* DIRECTIONS FOR THIS TASK
Spot each line in the data below containing "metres" and copy it.

* EXERCISE DATA
Start of Block
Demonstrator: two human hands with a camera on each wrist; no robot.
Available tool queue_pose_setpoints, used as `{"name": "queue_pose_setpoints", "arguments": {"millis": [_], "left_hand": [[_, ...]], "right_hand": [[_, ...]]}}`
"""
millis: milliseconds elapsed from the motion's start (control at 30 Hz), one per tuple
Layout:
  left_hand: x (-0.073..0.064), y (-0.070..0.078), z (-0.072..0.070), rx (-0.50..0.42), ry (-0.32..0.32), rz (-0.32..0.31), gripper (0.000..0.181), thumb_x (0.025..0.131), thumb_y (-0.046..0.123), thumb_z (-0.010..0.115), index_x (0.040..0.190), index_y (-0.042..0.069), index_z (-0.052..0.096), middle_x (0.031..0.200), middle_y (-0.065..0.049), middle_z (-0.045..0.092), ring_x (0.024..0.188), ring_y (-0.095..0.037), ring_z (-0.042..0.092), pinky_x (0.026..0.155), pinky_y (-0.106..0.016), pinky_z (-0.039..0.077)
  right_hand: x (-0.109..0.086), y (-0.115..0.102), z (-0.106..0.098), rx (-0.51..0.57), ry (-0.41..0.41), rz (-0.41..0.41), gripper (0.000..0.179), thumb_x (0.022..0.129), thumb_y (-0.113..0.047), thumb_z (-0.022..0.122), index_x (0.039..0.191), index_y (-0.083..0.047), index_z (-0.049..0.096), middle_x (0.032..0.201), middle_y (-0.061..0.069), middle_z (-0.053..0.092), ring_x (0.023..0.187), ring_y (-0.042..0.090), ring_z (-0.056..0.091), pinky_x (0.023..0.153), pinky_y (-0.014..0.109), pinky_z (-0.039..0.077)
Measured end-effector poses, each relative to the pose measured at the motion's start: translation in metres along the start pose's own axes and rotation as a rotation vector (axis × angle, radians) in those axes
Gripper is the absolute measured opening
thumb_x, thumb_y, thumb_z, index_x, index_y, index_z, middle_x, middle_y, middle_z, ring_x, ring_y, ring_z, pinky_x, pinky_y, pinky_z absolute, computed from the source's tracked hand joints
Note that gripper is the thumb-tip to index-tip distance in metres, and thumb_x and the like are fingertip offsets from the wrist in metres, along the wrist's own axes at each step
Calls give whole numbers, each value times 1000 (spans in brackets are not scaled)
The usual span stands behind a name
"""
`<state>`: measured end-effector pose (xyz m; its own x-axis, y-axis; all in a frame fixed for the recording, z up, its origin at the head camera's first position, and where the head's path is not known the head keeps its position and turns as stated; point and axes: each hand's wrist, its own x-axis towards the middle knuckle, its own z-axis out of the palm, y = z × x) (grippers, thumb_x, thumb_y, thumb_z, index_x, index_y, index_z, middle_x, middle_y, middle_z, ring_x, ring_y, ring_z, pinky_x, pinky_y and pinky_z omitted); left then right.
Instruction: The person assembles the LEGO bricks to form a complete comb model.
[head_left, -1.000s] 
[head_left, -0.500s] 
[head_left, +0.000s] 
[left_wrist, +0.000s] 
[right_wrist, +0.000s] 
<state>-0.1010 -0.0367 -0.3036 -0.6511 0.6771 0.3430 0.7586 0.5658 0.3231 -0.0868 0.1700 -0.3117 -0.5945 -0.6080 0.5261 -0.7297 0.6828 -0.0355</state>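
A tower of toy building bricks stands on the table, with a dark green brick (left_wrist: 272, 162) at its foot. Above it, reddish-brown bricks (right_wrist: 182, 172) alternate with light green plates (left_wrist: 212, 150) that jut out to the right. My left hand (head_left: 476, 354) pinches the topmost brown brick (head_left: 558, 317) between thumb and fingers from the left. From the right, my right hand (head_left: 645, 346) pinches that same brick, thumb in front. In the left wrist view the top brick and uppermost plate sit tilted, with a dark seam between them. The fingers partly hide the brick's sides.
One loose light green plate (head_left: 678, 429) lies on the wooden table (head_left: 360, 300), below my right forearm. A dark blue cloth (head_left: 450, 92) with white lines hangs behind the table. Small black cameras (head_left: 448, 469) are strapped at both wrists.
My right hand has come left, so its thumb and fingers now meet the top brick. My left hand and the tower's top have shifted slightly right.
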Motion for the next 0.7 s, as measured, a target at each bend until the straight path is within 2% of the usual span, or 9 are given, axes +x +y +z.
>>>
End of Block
* RESPONSE
Measured end-effector poses, each relative to the pose measured at the motion's start: translation in metres along the start pose's own axes and rotation as a rotation vector (axis × angle, radians) in those axes
Note that gripper is the thumb-tip to index-tip distance in metres, and thumb_x and the like are fingertip offsets from the wrist in metres, along the wrist's own axes at each step

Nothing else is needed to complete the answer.